5	SEL	Channel select pin (used to configure the microphone as left or right).

Usage Instructions

How to Use the ICS-40214 in a Circuit

Power Supply: Connect the VDD pin to a stable power source within the range of 1.62V to 3.6V. Connect the GND pin to the ground of the circuit.
Clock Signal: Provide a clock signal (typically 1 MHz to 3.25 MHz) to the CLK pin. This clock drives the PDM output.
PDM Output: The DATA pin outputs the digital audio signal in PDM format. Connect this pin to a microcontroller or audio processor capable of decoding PDM signals.
Channel Selection: Use the SEL pin to configure the microphone as either the left or right channel:
- Connect SEL to GND for the left channel.
- Connect SEL to VDD for the right channel.

Important Considerations and Best Practices

Decoupling Capacitor: Place a 0.1 µF decoupling capacitor close to the VDD pin to reduce noise and ensure stable operation.
Clock Signal Quality: Ensure the clock signal is clean and within the specified frequency range to avoid audio distortion.
PCB Layout: Minimize the trace length for the CLK and DATA lines to reduce signal degradation and noise interference.
PDM Decoding: Use a microcontroller or DSP with PDM decoding capability to process the digital audio signal.

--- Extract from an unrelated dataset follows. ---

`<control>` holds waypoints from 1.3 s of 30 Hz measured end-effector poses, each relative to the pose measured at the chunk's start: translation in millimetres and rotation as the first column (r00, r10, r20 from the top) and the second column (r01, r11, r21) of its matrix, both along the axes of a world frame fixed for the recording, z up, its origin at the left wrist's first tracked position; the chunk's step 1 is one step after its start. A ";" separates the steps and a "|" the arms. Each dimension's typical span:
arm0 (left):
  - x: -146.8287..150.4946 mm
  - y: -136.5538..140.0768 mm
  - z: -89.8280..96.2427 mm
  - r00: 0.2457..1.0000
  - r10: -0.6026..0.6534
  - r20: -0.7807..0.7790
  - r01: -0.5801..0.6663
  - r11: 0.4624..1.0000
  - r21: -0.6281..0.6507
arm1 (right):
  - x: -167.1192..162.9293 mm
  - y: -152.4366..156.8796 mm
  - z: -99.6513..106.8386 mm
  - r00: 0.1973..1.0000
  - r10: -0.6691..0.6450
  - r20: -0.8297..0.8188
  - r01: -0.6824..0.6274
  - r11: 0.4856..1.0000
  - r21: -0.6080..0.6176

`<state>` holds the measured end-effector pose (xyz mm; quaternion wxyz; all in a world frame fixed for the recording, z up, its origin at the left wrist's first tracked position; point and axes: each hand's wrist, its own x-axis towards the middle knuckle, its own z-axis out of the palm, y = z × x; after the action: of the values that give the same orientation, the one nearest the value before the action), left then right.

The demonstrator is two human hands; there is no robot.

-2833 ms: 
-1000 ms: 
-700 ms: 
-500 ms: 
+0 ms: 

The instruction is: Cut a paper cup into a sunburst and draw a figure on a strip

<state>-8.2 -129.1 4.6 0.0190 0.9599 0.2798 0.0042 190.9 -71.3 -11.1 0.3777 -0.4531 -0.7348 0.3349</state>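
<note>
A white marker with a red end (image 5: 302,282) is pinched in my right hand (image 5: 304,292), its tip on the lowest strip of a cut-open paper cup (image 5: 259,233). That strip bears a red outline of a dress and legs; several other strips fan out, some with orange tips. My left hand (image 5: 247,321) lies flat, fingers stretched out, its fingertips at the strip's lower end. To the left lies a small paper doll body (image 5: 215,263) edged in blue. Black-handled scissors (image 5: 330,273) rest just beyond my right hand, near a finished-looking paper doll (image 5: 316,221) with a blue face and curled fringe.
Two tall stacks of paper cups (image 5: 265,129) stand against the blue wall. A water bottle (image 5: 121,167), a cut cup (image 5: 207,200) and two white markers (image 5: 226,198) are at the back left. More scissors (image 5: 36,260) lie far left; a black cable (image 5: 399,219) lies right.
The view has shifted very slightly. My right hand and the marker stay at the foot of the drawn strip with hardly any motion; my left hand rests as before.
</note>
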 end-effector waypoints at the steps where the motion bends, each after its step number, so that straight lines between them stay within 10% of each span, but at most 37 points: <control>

Example: Connecting ICS-40214 to an Arduino UNO

The ICS-40214 can be interfaced with an Arduino UNO using an external PDM-to-PCM (Pulse Code Modulation) library. Below is an example code snippet:

#include <PDM.h> // Include the PDM library for Arduino

// Buffer to store audio samples
#define BUFFER_SIZE 256
int16_t audioBuffer[BUFFER_SIZE];

// Callback function to handle incoming PDM data
void onPDMData() {
  // Read PDM data into the buffer
  int bytesAvailable = PDM.available();
  PDM.read(audioBuffer, bytesAvailable);
}

void setup() {
  // Initialize serial communication for debugging
  Serial.begin(9600);

  // Start PDM with a sample rate of 16 kHz and mono channel
  if (!PDM.begin(1, 16000)) {
    Serial.println("Failed to start PDM!");
    while (1);
  }

  // Set the callback function for PDM data
  PDM.onReceive(onPDMData);

  Serial.println("PDM microphone initialized.");
}

void loop() {
  // Process audio data (e.g., print to serial or analyze)
  for (int i = 0; i < BUFFER_SIZE; i++) {
    Serial.println(audioBuffer[i]);
  }
  delay(100); // Add a delay to avoid overwhelming the serial output
}

Notes:

The PDM library is required for this example. Install it via the Arduino Library Manager.
Ensure the clock and data pins of the ICS-40214 are connected to the appropriate Arduino pins as per your setup.

Troubleshooting and FAQs

Common Issues and Solutions

No Output from the Microphone
- Verify that the VDD and GND connections are secure and within the specified voltage range.
- Ensure the clock signal is present and within the 1 MHz to 3.25 MHz range.
- Check the SEL pin configuration for proper channel selection.
Distorted Audio Output
- Ensure the clock signal is clean and free of jitter.
- Verify that the PDM decoding process is correctly implemented in your microcontroller or DSP.
High Noise in Output
- Place a decoupling capacitor (0.1 µF) close to the VDD pin to reduce power supply noise.
- Minimize the trace length for the CLK and DATA lines to reduce interference.

FAQs

Q: Can the ICS-40214 operate without a clock signal?
A: No, the ICS-40214 requires a clock signal (1 MHz to 3.25 MHz) on the CLK pin to function.

Q: What is the purpose of the SEL pin?
A: The SEL pin configures the microphone as either the left or right channel in a stereo setup.

Q: Can the ICS-40214 output analog audio?
A: No, the ICS-40214 outputs digital audio in PDM format and requires a PDM decoder to process the signal.

Q: What is the maximum operating temperature for the ICS-40214?
A: The ICS-40214 can operate in temperatures ranging from -40°C to +85°C.